- _Prompt_: Copy the following data exactly and drop the pictures.

++++ Material provided ++++

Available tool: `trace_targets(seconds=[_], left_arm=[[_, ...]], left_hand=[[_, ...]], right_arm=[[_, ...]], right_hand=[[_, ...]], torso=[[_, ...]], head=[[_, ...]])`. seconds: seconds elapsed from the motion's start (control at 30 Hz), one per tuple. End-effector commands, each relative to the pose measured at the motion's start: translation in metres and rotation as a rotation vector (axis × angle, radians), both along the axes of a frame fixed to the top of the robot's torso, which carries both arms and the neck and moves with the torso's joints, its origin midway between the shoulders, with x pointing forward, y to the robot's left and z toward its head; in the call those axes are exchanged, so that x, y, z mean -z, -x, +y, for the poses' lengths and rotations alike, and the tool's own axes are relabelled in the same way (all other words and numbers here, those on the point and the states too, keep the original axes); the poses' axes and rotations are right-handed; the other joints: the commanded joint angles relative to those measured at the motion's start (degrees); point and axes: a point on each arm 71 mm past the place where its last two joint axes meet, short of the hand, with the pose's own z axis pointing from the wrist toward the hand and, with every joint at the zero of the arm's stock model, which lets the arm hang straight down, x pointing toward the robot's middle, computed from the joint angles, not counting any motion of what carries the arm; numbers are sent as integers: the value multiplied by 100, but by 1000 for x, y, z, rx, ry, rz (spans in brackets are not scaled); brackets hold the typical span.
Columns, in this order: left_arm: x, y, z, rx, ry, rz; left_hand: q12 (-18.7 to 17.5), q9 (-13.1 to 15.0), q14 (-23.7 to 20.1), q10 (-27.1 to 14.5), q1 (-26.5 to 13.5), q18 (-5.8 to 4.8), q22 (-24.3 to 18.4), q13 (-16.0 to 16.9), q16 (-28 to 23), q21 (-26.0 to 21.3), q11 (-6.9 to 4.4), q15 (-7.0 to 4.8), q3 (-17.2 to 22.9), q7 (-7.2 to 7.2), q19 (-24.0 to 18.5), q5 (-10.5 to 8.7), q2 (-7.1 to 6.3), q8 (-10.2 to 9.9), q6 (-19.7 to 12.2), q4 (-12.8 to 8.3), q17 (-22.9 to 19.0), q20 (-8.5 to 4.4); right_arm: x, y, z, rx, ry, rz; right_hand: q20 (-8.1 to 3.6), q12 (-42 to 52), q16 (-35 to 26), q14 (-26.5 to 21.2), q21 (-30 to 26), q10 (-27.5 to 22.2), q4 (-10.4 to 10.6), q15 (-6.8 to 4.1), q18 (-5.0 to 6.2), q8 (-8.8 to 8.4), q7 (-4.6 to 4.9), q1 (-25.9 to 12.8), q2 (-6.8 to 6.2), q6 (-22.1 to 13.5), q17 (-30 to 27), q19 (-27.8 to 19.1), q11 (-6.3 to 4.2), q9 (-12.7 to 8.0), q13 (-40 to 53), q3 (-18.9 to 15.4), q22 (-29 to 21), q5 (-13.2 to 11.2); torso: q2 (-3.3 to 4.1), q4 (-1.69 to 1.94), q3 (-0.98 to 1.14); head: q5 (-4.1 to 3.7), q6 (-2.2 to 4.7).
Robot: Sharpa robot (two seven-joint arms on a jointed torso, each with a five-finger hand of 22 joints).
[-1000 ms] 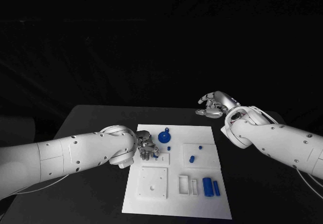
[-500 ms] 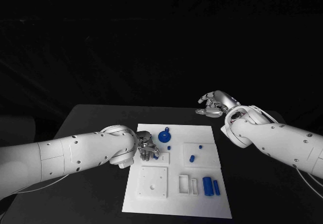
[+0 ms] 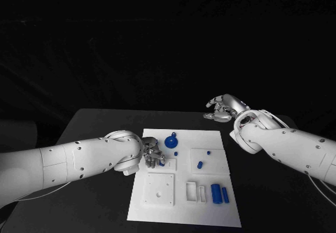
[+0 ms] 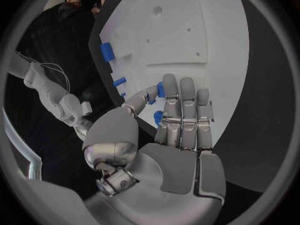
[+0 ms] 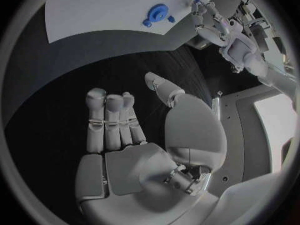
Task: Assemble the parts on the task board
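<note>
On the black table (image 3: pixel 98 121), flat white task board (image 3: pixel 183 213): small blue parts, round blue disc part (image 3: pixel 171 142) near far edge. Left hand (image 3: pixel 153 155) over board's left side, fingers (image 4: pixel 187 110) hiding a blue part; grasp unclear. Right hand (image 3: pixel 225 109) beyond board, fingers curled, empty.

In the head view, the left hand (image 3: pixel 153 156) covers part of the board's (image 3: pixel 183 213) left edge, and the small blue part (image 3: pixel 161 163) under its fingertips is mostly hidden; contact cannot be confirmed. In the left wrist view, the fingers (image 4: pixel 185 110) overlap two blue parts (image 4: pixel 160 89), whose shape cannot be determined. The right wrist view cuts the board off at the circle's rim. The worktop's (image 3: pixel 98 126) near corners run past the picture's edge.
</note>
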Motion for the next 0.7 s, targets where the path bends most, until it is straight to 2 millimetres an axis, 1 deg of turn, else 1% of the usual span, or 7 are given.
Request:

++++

- _Solution_:
Available tool: `trace_targets(seconds=[_], left_arm=[[_, ...]], left_hand=[[_, ...]], right_arm=[[_, ...]], right_hand=[[_, ...]], torso=[[_, ...]], head=[[_, ...]])`. seconds: seconds elapsed from the motion's start (control at 30 Hz), one per tuple. End-effector commands, each relative to the pose measured at the motion's start: translation in metres and rotation as a rotation vector (axis × angle, radians), both along the axes of a frame fixed to the top of the robot's torso, which carries both arms and the neck and moves with the torso's joints, its origin midway between the shoulders, with x pointing forward, y to the robot's left and z toward its head; in the call those axes are exchanged, so that x, y, z mean -z, -x, +y, for the poses' lengths and rotations alike, and the tool's own axes are relabelled in the same way (all other words and numbers here, those on the point and the states too, keep the original axes); the poses' axes and rotations are right-handed; the other joints: the commanded joint angles relative to those measured at the motion's start (degrees); point and axes: a point on each arm 71 mm past the place where its last two joint axes meet, short of the hand, with the pose's own z axis pointing from the wrist toward the hand and, with every joint at the zero of the arm's stock model, which lets the arm hang straight down, x pointing toward the robot's middle, computed from the joint angles, not counting any motion of what carries the arm; numbers are sent as integers: the value multiplied by 100, but by 1000 for x, y, z, rx, ry, rz (spans in brackets are not scaled); brackets hold the typical span.
Columns, in this order: left_arm: x, y, z, rx, ry, rz; left_hand: q12 (-18.7 to 17.5), q9 (-13.1 to 15.0), q14 (-23.7 to 20.1), q10 (-27.1 to 14.5), q1 (-26.5 to 13.5), q18 (-5.8 to 4.8), q22 (-24.3 to 18.4), q13 (-16.0 to 16.9), q16 (-28 to 23), q21 (-26.0 to 21.3), q11 (-6.9 to 4.4), q15 (-7.0 to 4.8), q3 (-17.2 to 22.9), q7 (-7.2 to 7.2), q19 (-24.0 to 18.5), q5 (-10.5 to 8.7), q2 (-7.1 to 6.3), q8 (-10.2 to 9.9), q6 (-19.7 to 12.2), q4 (-12.8 to 8.3), q17 (-22.9 to 19.0), q20 (-8.5 to 4.4); right_arm: x, y, z, rx, ry, rz; right_hand: q20 (-8.1 to 3.6), q12 (-42 to 52), q16 (-35 to 26), q14 (-26.5 to 21.2), q21 (-30 to 26), q10 (-27.5 to 22.2), q4 (-10.4 to 10.6), q15 (-6.8 to 4.1), q18 (-5.0 to 6.2), q8 (-8.8 to 8.4), q7 (-4.6 to 4.9), q1 (-25.9 to 12.8), q2 (-6.8 to 6.2), q6 (-22.1 to 13.5), q17 (-30 to 27), q19 (-27.8 to 19.1), q11 (-6.3 to 4.2), q9 (-12.7 to 8.0), q13 (-40 to 53), q3 (-18.9 to 15.4), q22 (-29 to 21), q5 (-13.2 to 11.2); torso: q2 (-3.3 to 4.1), q4 (-1.69 to 1.94), q3 (-0.98 to 1.14); head: q5 (-4.1 to 3.7), q6 (-2.2 to 4.7).
Robot: Sharpa robot (two seven-joint arms on a jointed torso, each with a five-finger hand of 22 joints).
[-1000 ms] 
[-500 ms] 
[+0 ms] 
[+0 ms] 
[+0 ms] 
Task: Assemble the parts on the task board
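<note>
On the black table (image 3: pixel 98 121), flat white task board (image 3: pixel 183 213): small blue parts, round blue disc part (image 3: pixel 171 142) near far edge. Left hand (image 3: pixel 153 155) over board's left side, fingers (image 4: pixel 187 110) hiding a blue part; grasp unclear. Right hand (image 3: pixel 225 109) beyond board, fingers curled, empty.

In the head view, the left hand (image 3: pixel 153 156) covers part of the board's (image 3: pixel 183 213) left edge, and the small blue part (image 3: pixel 161 163) under its fingertips is mostly hidden; contact cannot be confirmed. In the left wrist view, the fingers (image 4: pixel 185 110) overlap two blue parts (image 4: pixel 160 89), whose shape cannot be determined. The right wrist view cuts the board off at the circle's rim. The worktop's (image 3: pixel 98 126) near corners run past the picture's edge.
</note>
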Motion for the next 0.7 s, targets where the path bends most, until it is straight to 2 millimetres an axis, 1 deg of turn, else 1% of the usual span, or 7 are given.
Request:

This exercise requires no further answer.